▸ **Work request**: Once the pictures are set aside, transcribe each line of the listing exactly.

▸ **Dataset extract**:

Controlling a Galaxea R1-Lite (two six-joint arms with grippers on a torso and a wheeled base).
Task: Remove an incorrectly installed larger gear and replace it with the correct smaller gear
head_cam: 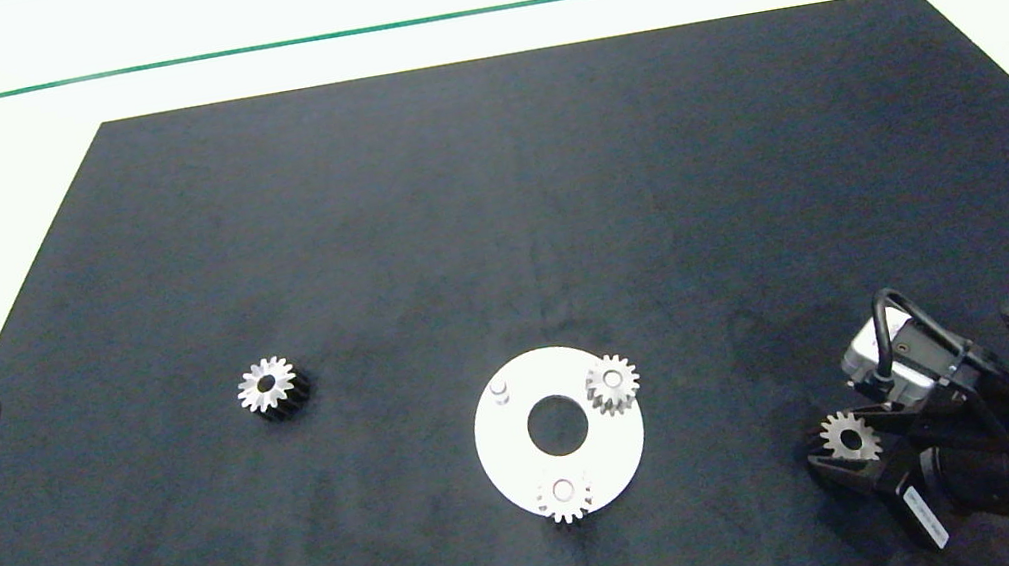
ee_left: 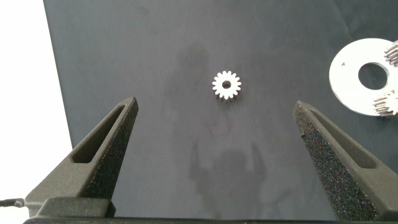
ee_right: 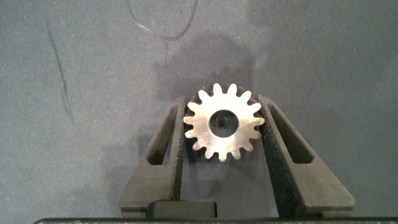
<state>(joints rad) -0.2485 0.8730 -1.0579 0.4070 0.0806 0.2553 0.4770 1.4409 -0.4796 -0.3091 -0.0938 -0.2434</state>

▸ **Your response**:
Controlling a Galaxea R1-Lite (two six-joint arms with grippers on a torso and a wheeled base).
Task: Remove an incorrectly installed larger gear and replace it with the correct smaller gear
head_cam: 
ee_left: 
ee_right: 
<state>(joints rad) -0.2485 0.8730 -1.0579 0.4070 0.0806 0.2553 0.4770 1.4409 -0.4796 -0.3091 -0.0938 -0.2434</state>

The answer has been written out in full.